* What the exercise asks
Wherever a line of the data contains "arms", copy that line.

* Records provided
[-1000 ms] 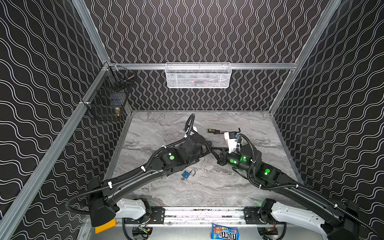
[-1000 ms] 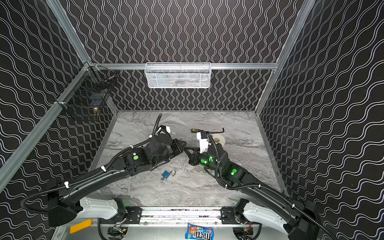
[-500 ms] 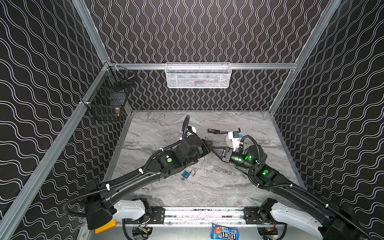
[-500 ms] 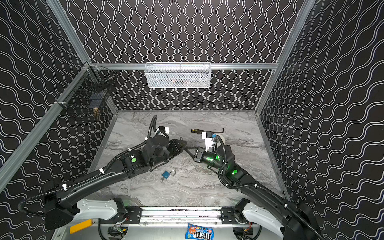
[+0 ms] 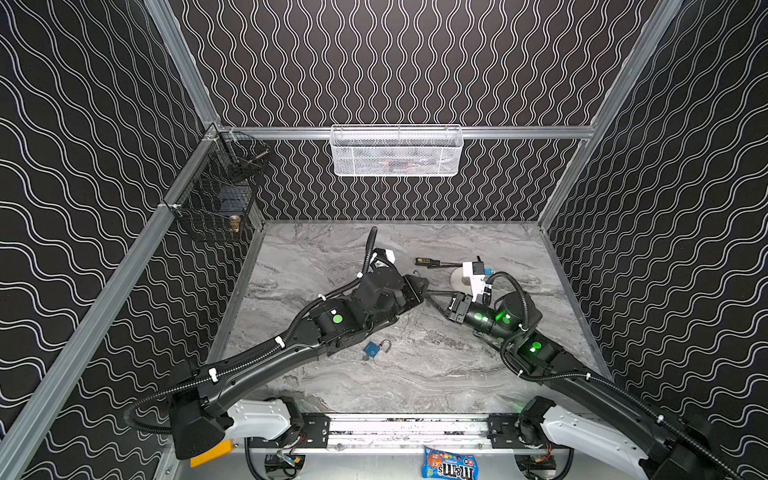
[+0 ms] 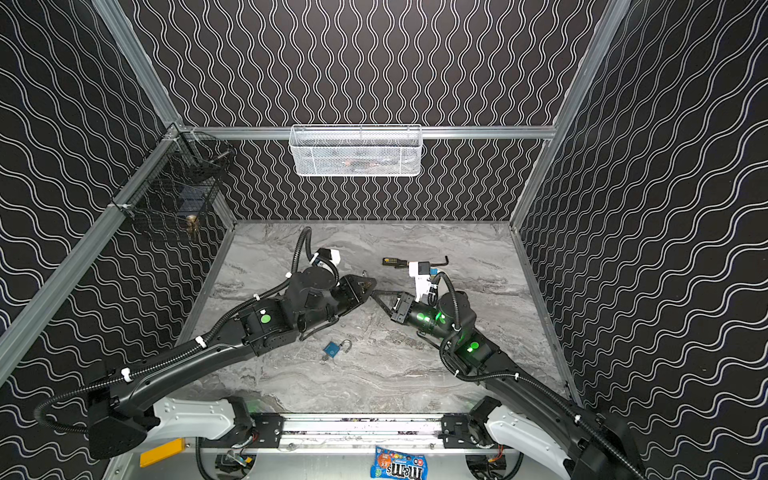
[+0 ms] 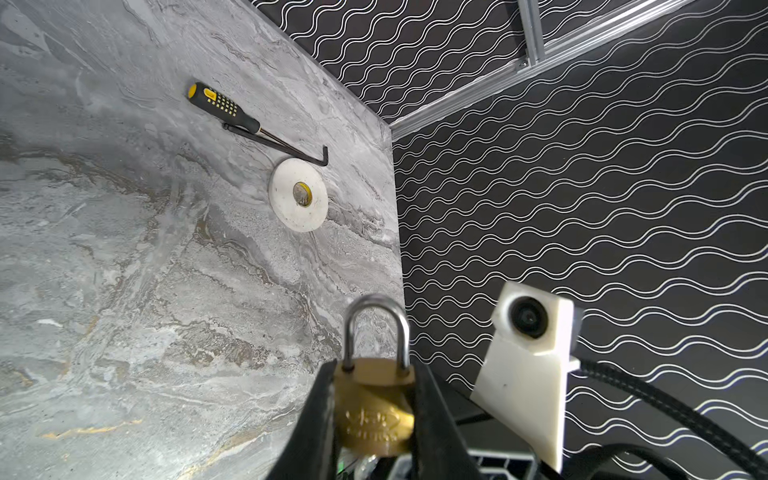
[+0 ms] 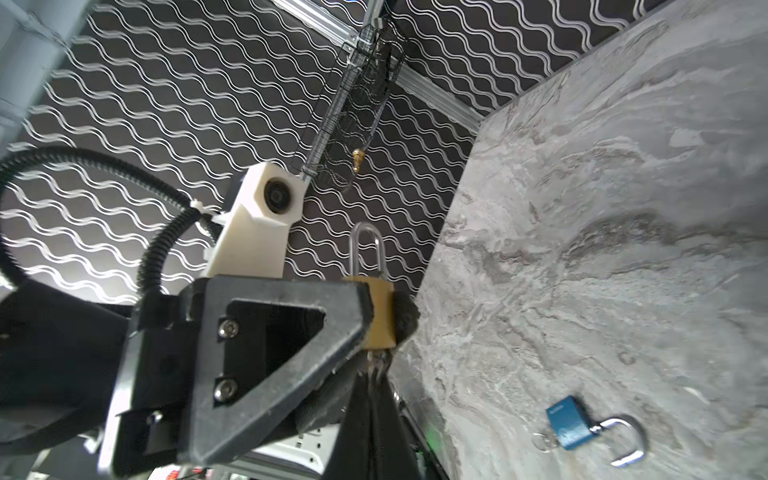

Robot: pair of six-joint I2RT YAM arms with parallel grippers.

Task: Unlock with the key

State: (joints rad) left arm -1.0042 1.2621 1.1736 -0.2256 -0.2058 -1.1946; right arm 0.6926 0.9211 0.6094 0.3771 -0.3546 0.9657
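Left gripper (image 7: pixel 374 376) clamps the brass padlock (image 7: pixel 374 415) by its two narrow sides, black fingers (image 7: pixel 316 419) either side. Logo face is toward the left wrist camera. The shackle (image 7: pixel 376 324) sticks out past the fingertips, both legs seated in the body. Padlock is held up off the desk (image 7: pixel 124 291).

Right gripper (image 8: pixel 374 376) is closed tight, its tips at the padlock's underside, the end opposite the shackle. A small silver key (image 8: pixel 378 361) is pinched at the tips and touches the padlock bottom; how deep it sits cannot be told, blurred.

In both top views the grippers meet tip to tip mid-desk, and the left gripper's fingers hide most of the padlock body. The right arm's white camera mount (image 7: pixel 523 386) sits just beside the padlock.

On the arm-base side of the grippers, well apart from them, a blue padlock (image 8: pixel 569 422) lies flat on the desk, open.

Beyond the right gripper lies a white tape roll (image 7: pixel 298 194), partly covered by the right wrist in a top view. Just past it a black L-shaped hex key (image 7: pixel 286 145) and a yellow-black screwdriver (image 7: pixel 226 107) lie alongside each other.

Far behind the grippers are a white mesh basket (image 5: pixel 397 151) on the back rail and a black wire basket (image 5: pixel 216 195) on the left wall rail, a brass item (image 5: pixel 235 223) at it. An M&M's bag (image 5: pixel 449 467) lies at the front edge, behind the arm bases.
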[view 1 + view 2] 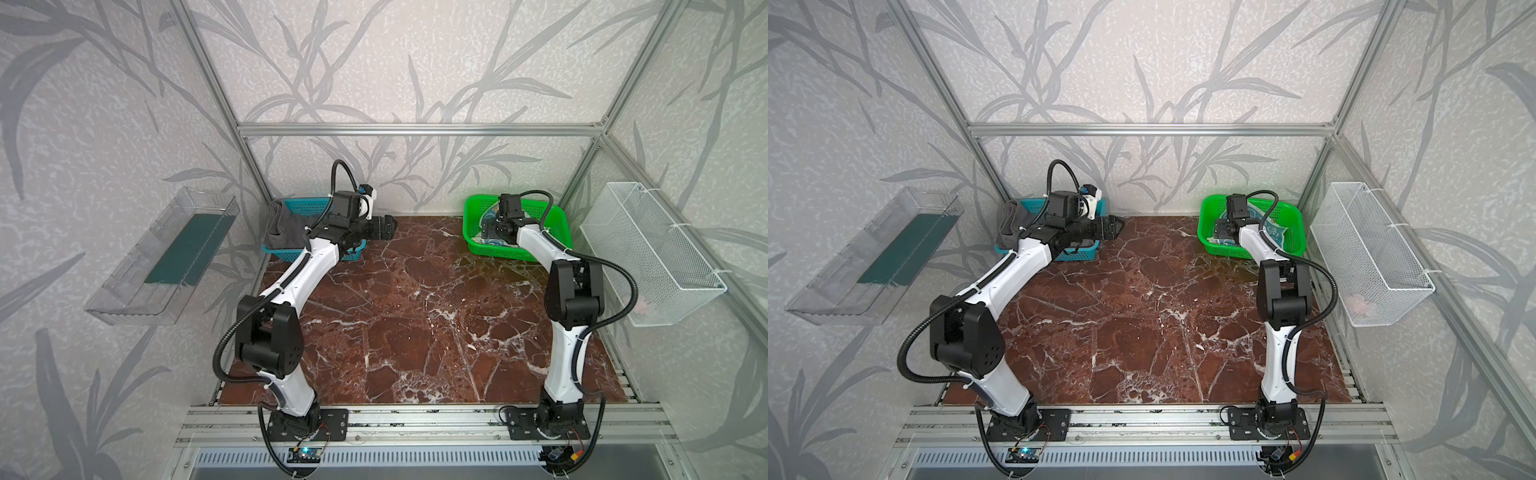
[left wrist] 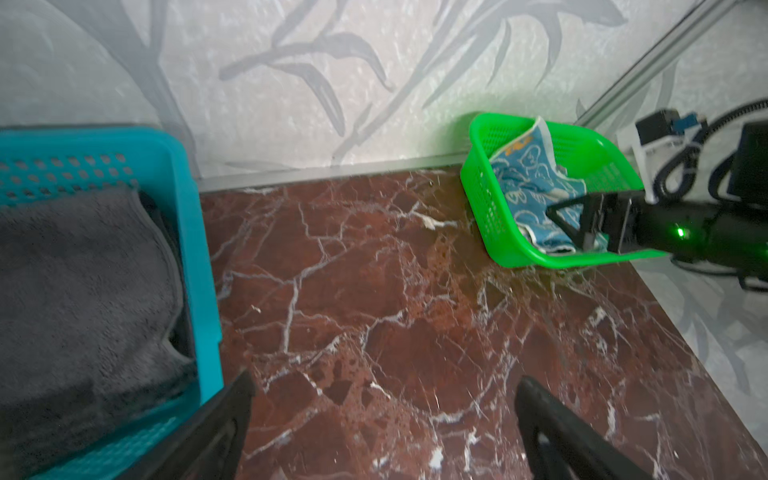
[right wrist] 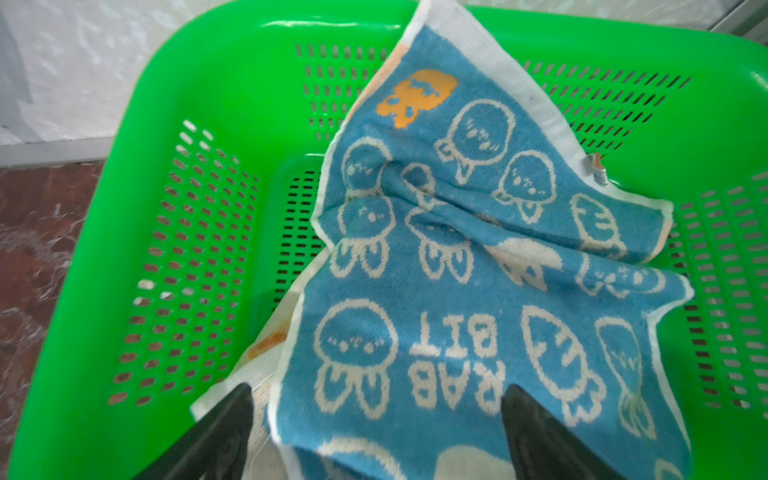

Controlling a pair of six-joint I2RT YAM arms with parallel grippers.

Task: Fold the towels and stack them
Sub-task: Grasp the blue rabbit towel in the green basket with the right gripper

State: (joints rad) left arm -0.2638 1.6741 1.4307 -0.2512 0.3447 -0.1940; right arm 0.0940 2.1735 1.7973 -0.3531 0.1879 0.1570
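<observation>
A dark grey towel [image 1: 286, 228] [image 1: 1011, 224] [image 2: 83, 291] lies bunched in the teal basket [image 1: 307, 205] [image 2: 183, 199] at the back left. My left gripper [image 1: 390, 226] [image 1: 1119, 226] [image 2: 384, 382] hovers open over the marble just right of that basket, holding nothing. A blue bunny-printed towel [image 3: 457, 249] [image 2: 528, 183] [image 1: 1273, 232] lies crumpled in the green basket [image 1: 552, 216] [image 3: 187, 249] at the back right. A cream cloth with an orange patch [image 3: 266, 353] peeks out beneath it. My right gripper [image 3: 376, 395] [image 2: 569, 224] [image 1: 490, 232] reaches into the green basket, open, its fingers either side of the blue towel's near end.
The red-brown marble tabletop [image 1: 415, 324] spreads between the two baskets. A clear plastic bin [image 1: 162, 257] hangs on the left wall and a white wire basket [image 1: 652, 253] on the right wall. Aluminium rails [image 1: 415, 419] run along the front edge.
</observation>
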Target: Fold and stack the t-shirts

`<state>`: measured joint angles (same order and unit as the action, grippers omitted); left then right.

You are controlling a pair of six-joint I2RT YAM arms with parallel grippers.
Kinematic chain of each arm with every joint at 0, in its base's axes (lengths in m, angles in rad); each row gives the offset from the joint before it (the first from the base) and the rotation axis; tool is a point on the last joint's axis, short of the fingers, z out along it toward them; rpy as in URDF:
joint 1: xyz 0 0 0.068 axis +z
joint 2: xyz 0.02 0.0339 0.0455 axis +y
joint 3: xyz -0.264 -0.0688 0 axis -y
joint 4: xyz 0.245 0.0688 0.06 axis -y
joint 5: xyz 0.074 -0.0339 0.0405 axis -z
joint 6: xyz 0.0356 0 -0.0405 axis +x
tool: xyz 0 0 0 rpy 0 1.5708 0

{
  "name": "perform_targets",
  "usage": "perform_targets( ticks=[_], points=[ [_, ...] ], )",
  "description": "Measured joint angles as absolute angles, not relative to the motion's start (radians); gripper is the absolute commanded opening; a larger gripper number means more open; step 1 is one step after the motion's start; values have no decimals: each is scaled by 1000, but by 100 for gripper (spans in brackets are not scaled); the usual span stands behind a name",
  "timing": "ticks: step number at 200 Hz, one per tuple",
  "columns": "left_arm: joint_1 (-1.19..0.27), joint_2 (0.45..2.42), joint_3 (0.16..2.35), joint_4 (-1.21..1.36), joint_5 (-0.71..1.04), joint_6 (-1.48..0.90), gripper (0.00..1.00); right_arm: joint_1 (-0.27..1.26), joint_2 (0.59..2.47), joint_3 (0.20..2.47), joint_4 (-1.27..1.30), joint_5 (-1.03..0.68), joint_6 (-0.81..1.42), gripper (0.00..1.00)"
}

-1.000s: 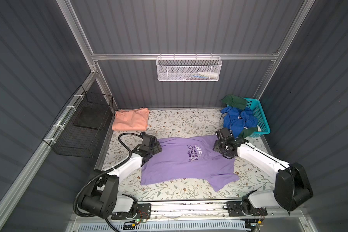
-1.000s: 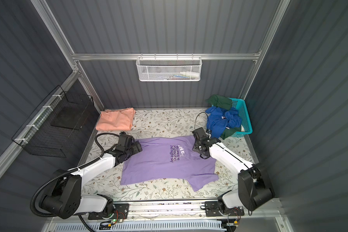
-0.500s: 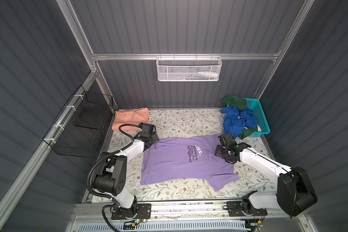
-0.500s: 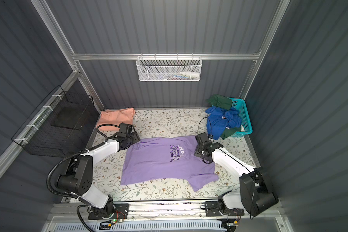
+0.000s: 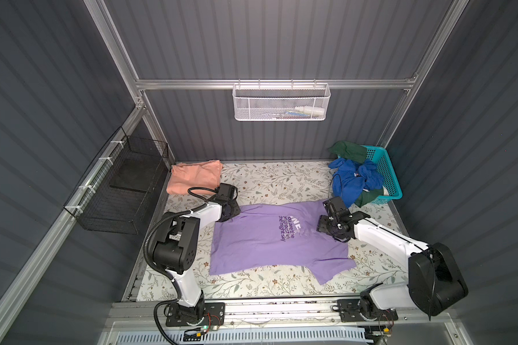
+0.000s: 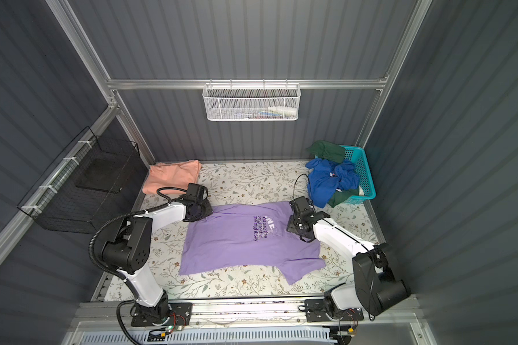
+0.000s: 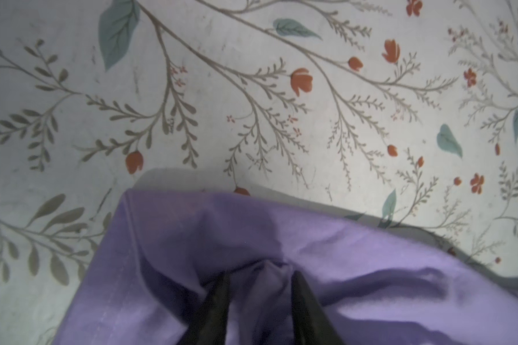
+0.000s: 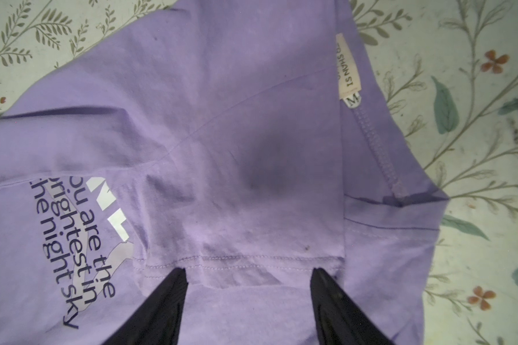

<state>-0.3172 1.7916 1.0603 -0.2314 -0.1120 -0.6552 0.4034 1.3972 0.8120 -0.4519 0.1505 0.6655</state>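
"Purple t-shirt (image 5: pixel 269 239), where did it lie?"
"Spread flat on the flowered cloth (image 7: pixel 251 89), between the two pincers, lettering up."
"And the left pincer (image 7: pixel 260 277)?"
"It pinched a ridge of the shirt's corner between its fingers (image 7: pixel 219 301); bare flowered cloth lay just ahead of it."
"The right pincer (image 8: pixel 248 274)?"
"Its jaws stood spread over the shirt, the neck label (image 8: pixel 349 65) ahead of them, the lettering to one side."
"The orange t-shirt (image 5: pixel 195 176)?"
"Folded, near the left pincer, on the side away from the purple one."
"The basket (image 5: pixel 391 179)?"
"Beyond the right pincer, heaped with blue and green clothes (image 5: pixel 350 182)."
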Motion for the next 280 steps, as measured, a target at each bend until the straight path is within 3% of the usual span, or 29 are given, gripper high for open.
perform_targets(
  ticks=[22, 95, 114, 131, 142, 159, 228, 280],
  points=[
    [-329, 1786, 1061, -255, -134, -656, 11, 403, 1397, 812, -452, 149, 660, 67],
    [-344, 1753, 1060, -303, -183, -653, 7, 401, 1397, 812, -450, 138, 645, 63],
    [-357, 1733, 1053, -318, -194, -666, 18, 401, 1397, 813, -450, 138, 642, 63],
    [-377, 1691, 1027, -326, -217, -686, 20, 401, 1397, 813, -450, 138, 637, 63],
    [-396, 1659, 1004, -331, -232, -700, 36, 401, 1398, 813, -449, 138, 632, 63],
    [-427, 1612, 956, -324, -255, -737, 33, 401, 1403, 815, -449, 134, 623, 62],
    [-431, 1574, 884, -330, -290, -849, 55, 399, 1448, 855, -452, 115, 577, 63],
    [-302, 1501, 884, -278, -228, -886, 52, 393, 1417, 857, -463, 115, 558, 65]
  ],
)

* Your response
Robot: pair of six-joint I2RT YAM arms with parallel grippers.
Controlling a pair of six-joint I2RT YAM arms with parallel grippers.
You are controlling a pair of six-joint I2RT YAM arms with parallel grippers.

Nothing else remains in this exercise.